Hi,
I’m writing a utility class to contain common functionality used throughout an app, but that isn’t provided standard by JS (or not widely supported).
The utility class contains methods related to a few different areas. Strings, arrays, url formatting, etc.
The problem I’m having is that of separating namespaces and logically grouping the class.
At the moment my utility class is flat, and methods look like this:
[CODE]
otUtil.arrayContains()
otUtil.arrayRemove()
otUtil.arrayWhatever()
otUtil.stringContains()
otUtil.stringWhatever()
otUtil.urlEncode()
otUtil.urlWhatever()
This seems a bit of a pain though, having the type prefixed on every utility function.
I considered a possibility of creating namespaces, so that you access functions like this:
[CODE]
otUtil.array.contains()
otUtil.array.remove()
otUtil.array.whatever()
otUtil.string.contains()
otUtil.string.Whatever()
otUtil.url.Encode()
otUtil.url.whatever()
This has the benefit that we don’t need to prefix types in function names, and also makes the API more clean by introducing clear namespaces for each group of functions.
I have also seen people implementing functionality directly on the prototype of objects they use.
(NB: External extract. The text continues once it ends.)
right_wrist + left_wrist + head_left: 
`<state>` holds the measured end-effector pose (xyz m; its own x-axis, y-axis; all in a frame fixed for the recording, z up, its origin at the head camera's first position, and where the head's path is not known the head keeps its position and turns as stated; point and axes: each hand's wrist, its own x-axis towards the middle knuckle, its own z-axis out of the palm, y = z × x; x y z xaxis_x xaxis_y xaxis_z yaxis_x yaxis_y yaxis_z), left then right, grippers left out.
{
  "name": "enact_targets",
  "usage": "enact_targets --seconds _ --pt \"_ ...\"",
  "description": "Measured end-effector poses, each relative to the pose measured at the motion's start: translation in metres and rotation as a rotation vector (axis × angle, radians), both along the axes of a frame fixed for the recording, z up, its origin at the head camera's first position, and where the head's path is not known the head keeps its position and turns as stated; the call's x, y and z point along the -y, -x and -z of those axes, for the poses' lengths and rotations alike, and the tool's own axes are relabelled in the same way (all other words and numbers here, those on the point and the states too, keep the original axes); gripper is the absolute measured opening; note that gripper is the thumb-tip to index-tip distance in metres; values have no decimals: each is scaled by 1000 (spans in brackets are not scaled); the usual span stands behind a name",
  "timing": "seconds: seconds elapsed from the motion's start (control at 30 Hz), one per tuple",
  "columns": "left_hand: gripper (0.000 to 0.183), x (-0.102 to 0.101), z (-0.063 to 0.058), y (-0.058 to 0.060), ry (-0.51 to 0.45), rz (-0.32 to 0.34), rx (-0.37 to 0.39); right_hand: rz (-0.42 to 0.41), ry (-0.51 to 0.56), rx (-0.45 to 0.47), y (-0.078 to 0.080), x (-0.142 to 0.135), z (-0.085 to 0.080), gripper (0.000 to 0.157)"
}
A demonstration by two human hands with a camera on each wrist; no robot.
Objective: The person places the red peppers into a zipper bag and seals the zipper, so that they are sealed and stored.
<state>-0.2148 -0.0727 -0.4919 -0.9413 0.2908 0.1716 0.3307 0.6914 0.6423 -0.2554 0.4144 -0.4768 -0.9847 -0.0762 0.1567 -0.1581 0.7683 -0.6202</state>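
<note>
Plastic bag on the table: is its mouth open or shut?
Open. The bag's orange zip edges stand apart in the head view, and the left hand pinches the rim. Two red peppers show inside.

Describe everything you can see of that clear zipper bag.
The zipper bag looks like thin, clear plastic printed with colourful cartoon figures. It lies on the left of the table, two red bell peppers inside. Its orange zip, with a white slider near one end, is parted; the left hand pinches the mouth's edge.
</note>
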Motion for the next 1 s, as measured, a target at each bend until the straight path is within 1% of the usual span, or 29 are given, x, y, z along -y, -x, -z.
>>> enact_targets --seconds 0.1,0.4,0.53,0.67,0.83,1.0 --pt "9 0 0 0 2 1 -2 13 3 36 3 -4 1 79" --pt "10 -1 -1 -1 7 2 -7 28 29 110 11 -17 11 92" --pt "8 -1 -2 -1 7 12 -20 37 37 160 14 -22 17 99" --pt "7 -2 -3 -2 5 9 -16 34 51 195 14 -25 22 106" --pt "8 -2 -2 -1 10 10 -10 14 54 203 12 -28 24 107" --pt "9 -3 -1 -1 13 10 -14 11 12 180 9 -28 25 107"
For example you can add the contains() method to the array prototype, so that you can do
[CODE]
var a = []
//do stuff with a
if (a.contains(b) {
//do stuff here
}
This seems reasonable, except it only works for well defined types that are instantiated from that prototype (this is not the case for a lot of objects that I want to call utility functions on).
It also makes it harder to see usages of the utility functions, because if we use the above method you can easily search for “otUtil.methodName(” in the codebase to find places of use.
I am not overly experienced with Javascript, so I do not know the best practices when creating utility classes (I know this isn’t a class, but you know what I mean) in this language.
I would greatly appreciate hearing peoples insight, advice and techniques for doing this elegantly.